:: ACTIVITY ::
I'd ask you to write out the lines below exactly, with no images.

:: DATA EXTRACT ::
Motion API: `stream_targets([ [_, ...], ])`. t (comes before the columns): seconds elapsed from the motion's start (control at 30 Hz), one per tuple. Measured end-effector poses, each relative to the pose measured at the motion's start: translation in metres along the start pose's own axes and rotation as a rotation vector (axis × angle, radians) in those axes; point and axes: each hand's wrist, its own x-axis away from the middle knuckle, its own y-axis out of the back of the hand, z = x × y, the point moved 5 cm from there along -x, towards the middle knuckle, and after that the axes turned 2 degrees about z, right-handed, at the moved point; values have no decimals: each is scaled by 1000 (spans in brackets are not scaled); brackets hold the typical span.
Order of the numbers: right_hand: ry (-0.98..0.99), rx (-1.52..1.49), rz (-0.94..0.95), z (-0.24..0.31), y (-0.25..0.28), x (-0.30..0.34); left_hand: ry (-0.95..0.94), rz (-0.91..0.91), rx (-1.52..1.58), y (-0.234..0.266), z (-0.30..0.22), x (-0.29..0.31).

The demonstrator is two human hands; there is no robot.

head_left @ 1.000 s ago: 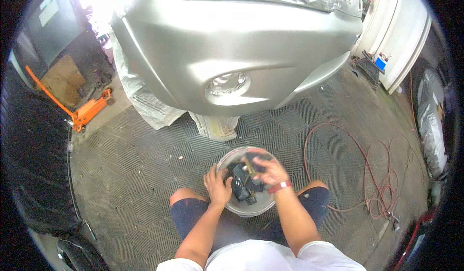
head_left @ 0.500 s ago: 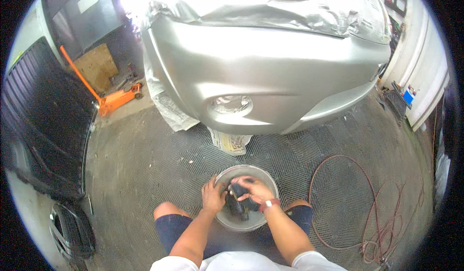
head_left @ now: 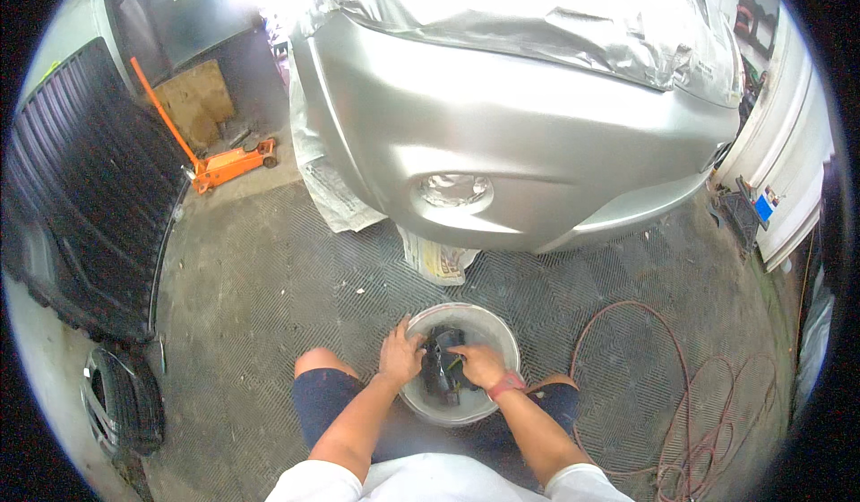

:: ANSWER SPACE ::
Motion API: `stream_targets([ [_, ...], ])`. t (comes before the columns): seconds elapsed from the motion's start (control at 30 Hz), one per tuple. Measured end-effector poses, each relative to the pose measured at the motion's start: translation in metres along the start pose's own axes and rotation as a rotation vector (axis × angle, radians) in those axes; point and axes: each hand's wrist, its own x-axis away from the middle knuckle, its own y-axis out of the back of the hand, z = x × y, the point moved 5 cm from there along -x, towards the middle knuckle, and after that the axes turned 2 degrees about z, right-handed, at the moved point; values have no decimals: each is scaled by 1000 (spans in brackets are not scaled); brackets hold the typical span.
Order of the numbers: right_hand: ry (-0.98..0.99), rx (-1.52..1.49), rz (-0.94..0.95), z (-0.24..0.31), y (-0.25..0.28), x (-0.30..0.34); left_hand: ry (-0.95..0.94), rz (-0.91..0.91), rx (-1.52..1.58), y (-0.234..0.266), z (-0.30..0.22), x (-0.29..0.31).

The demonstrator is two human hands; there is no robot.

head_left @ 1.000 s ago: 
head_left @ 0.500 s ago: 
head_left @ now: 

Nothing further remains in the output.